= REQUIRED WORK =
Please write out the full listing beneath this line exactly, skipping its images.
————
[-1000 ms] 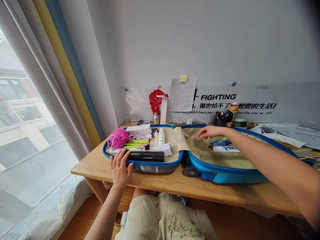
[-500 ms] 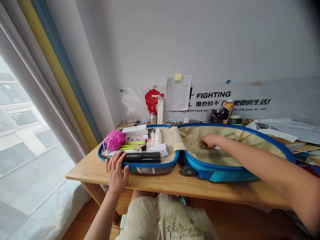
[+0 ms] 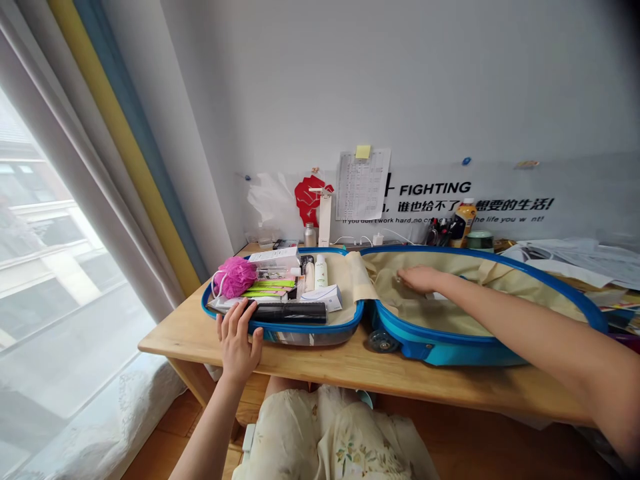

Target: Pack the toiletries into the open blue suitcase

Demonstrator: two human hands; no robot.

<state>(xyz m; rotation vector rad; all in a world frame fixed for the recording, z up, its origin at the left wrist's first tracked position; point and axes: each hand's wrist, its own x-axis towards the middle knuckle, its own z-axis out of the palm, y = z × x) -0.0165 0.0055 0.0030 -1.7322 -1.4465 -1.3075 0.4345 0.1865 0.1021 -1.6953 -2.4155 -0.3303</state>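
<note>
Hands: our two hands are well apart, and neither is clamped on anything we can see.
Left hand: our left hand lies open, fingers spread, over the near rim of the suitcase's left half, just beside a black cylindrical case.
Right hand: our right hand rests palm down on the beige lining of the right half; we cannot tell whether anything lies beneath the palm.
Suitcase: we count one blue hard-shell suitcase, lying open on the tabletop in two halves, left and right, with one wheel showing at the near side of the right half.
Left half: packed with one pink mesh bath puff at the left, one white box at the far side, one white lotion bottle, one small white carton and a stack of bright green packets, their number hard to tell.
Right half: beige lining only, as far as we can see, with a white object partly hidden near the right wrist.
Far side of the tabletop: one metal bottle, one orange-labelled drink bottle and one green tin.
Right side of the tabletop: loose papers, overlapping the suitcase's far right rim.
Wall: one printed sheet with one yellow sticky note, and one red fist cutout.
</note>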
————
= ANSWER FOR THIS EXERCISE =
[-1000 ms] 
[-500 ms] 
[+0 ms] 

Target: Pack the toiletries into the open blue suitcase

Demonstrator: two human hands; no robot.

<state>(xyz m; rotation vector rad; all in a world frame fixed for the recording, z up, its origin at the left wrist's first tracked position; point and axes: each hand's wrist, its own x-axis towards the middle knuckle, its own z-axis out of the palm, y = z × x) -0.0165 0.0055 0.0030 -1.7322 -1.4465 -1.3075 0.4345 0.1865 0.1021 -1.6953 -2.4155 -0.3303</state>
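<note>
Hands: our two hands are well apart, and neither is clamped on anything we can see.
Left hand: our left hand lies open, fingers spread, over the near rim of the suitcase's left half, just beside a black cylindrical case.
Right hand: our right hand rests palm down on the beige lining of the right half; we cannot tell whether anything lies beneath the palm.
Suitcase: we count one blue hard-shell suitcase, lying open on the tabletop in two halves, left and right, with one wheel showing at the near side of the right half.
Left half: packed with one pink mesh bath puff at the left, one white box at the far side, one white lotion bottle, one small white carton and a stack of bright green packets, their number hard to tell.
Right half: beige lining only, as far as we can see, with a white object partly hidden near the right wrist.
Far side of the tabletop: one metal bottle, one orange-labelled drink bottle and one green tin.
Right side of the tabletop: loose papers, overlapping the suitcase's far right rim.
Wall: one printed sheet with one yellow sticky note, and one red fist cutout.
</note>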

The answer has been given, and the exercise is complete.